What to do: What is needed is an exact copy of the entries below, with every picture left out.

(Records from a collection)
━━━━━━━━
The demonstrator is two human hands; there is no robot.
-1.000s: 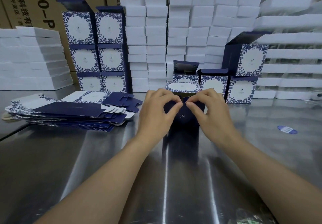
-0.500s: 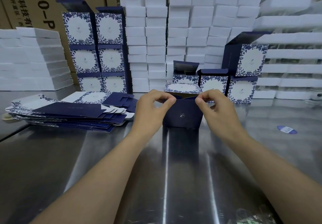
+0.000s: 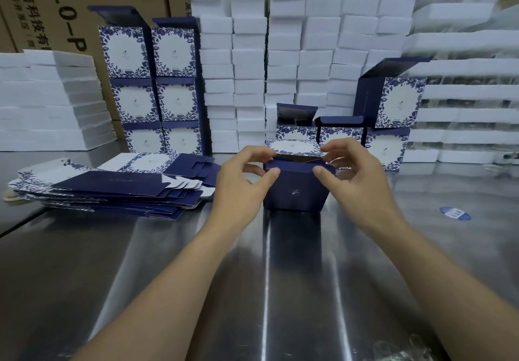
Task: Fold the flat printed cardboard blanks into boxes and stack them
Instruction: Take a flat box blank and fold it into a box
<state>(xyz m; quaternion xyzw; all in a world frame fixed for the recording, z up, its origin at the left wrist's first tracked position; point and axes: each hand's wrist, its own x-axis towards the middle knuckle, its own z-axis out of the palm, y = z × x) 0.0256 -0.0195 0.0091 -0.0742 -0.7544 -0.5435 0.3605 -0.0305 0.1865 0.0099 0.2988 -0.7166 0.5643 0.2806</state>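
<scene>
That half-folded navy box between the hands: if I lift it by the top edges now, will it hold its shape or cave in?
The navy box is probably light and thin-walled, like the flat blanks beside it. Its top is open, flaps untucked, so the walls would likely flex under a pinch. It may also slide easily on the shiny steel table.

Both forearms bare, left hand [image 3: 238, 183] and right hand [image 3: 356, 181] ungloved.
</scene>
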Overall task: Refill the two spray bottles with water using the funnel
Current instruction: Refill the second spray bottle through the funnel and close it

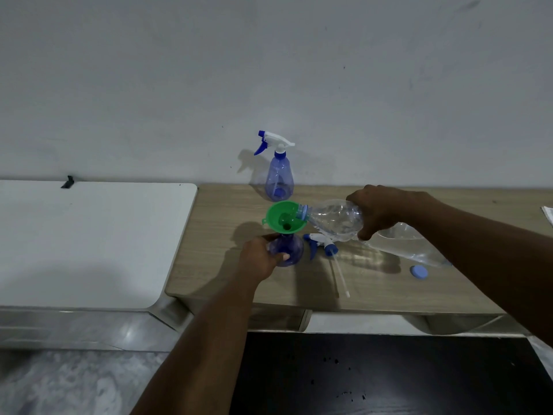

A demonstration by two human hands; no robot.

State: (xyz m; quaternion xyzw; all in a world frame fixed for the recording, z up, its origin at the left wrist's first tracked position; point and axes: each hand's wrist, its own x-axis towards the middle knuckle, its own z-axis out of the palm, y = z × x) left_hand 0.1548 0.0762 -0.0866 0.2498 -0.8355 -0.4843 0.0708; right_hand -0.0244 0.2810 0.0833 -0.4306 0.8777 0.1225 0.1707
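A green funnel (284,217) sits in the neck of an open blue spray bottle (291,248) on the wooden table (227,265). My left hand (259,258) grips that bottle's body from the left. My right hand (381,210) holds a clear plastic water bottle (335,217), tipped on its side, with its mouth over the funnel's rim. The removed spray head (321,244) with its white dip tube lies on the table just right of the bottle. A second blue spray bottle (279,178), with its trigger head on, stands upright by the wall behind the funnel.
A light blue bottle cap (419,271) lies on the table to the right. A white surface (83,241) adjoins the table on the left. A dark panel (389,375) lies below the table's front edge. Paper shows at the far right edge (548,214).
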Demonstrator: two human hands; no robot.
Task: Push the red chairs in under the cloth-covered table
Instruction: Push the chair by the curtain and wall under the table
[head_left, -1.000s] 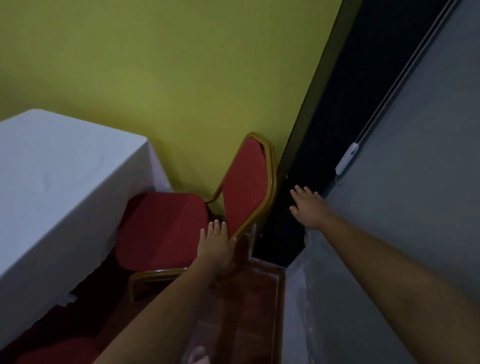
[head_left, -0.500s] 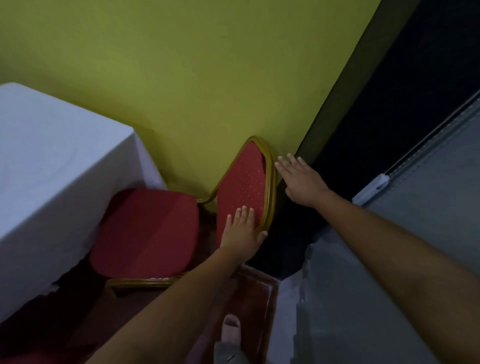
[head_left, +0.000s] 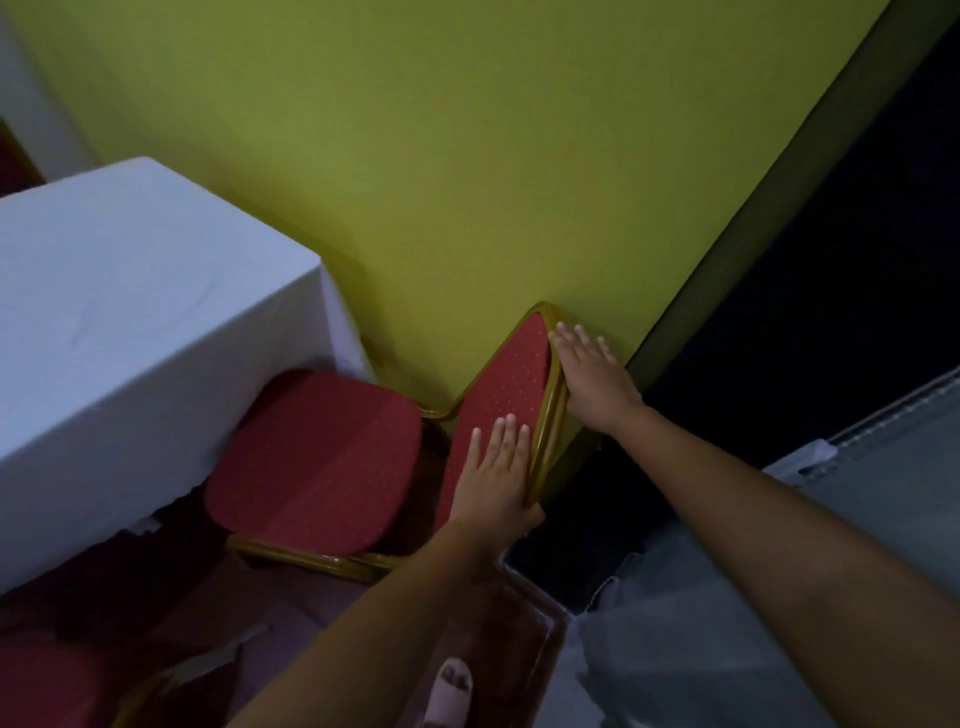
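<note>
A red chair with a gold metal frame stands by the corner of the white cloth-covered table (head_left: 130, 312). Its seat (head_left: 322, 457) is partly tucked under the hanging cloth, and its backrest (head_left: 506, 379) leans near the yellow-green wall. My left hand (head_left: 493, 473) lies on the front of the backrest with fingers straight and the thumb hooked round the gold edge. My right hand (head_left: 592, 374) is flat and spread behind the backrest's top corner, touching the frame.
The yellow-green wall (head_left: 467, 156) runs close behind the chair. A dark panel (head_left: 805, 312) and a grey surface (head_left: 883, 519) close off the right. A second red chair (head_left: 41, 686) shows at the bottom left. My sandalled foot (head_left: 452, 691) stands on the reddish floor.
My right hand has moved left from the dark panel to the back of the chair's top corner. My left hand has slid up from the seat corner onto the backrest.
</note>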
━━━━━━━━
Exercise output:
The demonstrator is two human hands; there is no robot.
-1.000s: 
-0.500s: 
+0.000s: 
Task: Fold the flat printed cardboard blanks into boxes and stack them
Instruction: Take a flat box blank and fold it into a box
<state>(xyz m; quaternion xyzw; all in a world frame fixed for the recording, z up, its origin at the left wrist's first tracked position; point and axes: each hand's wrist, its own x-axis towards the middle knuckle, its own z-axis out of the palm, y = z × x) 0.0256 -0.0195 0.0091 -0.0742 -0.7544 -0.5435 0.3605 -0.0305 0.1865 0.0099 0.2988 -0.7166 0.5643 0.2806</state>
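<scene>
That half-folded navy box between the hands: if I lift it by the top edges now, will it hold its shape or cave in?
The navy box is probably light and thin-walled, like the flat blanks beside it. Its top is open, flaps untucked, so the walls would likely flex under a pinch. It may also slide easily on the shiny steel table.

Both forearms bare, left hand [image 3: 238, 183] and right hand [image 3: 356, 181] ungloved.
</scene>
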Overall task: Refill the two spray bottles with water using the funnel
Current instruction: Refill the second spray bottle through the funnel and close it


A demonstration by two human hands; no robot.

State: (xyz m; quaternion xyzw; all in a world frame fixed for the recording, z up, its origin at the left wrist's first tracked position; point and axes: each hand's wrist, its own x-axis towards the middle knuckle, its own z-axis out of the palm, y = z × x) left_hand 0.1548 0.0762 -0.0866 0.2498 -0.8355 -0.4843 0.0708; right_hand -0.0244 0.2810 0.0833 -0.4306 0.8777 0.1225 0.1707
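A green funnel (284,217) sits in the neck of an open blue spray bottle (291,248) on the wooden table (227,265). My left hand (259,258) grips that bottle's body from the left. My right hand (381,210) holds a clear plastic water bottle (335,217), tipped on its side, with its mouth over the funnel's rim. The removed spray head (321,244) with its white dip tube lies on the table just right of the bottle. A second blue spray bottle (279,178), with its trigger head on, stands upright by the wall behind the funnel.
A light blue bottle cap (419,271) lies on the table to the right. A white surface (83,241) adjoins the table on the left. A dark panel (389,375) lies below the table's front edge. Paper shows at the far right edge (548,214).
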Demonstrator: two human hands; no robot.
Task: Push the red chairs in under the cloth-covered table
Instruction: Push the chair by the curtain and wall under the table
[head_left, -1.000s] 
[head_left, -0.500s] 
[head_left, +0.000s] 
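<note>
A red chair with a gold metal frame stands by the corner of the white cloth-covered table (head_left: 130, 312). Its seat (head_left: 322, 457) is partly tucked under the hanging cloth, and its backrest (head_left: 506, 379) leans near the yellow-green wall. My left hand (head_left: 493, 473) lies on the front of the backrest with fingers straight and the thumb hooked round the gold edge. My right hand (head_left: 592, 374) is flat and spread behind the backrest's top corner, touching the frame.
The yellow-green wall (head_left: 467, 156) runs close behind the chair. A dark panel (head_left: 805, 312) and a grey surface (head_left: 883, 519) close off the right. A second red chair (head_left: 41, 686) shows at the bottom left. My sandalled foot (head_left: 452, 691) stands on the reddish floor.
My right hand has moved left from the dark panel to the back of the chair's top corner. My left hand has slid up from the seat corner onto the backrest.
</note>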

Reply complete, and nothing else is required.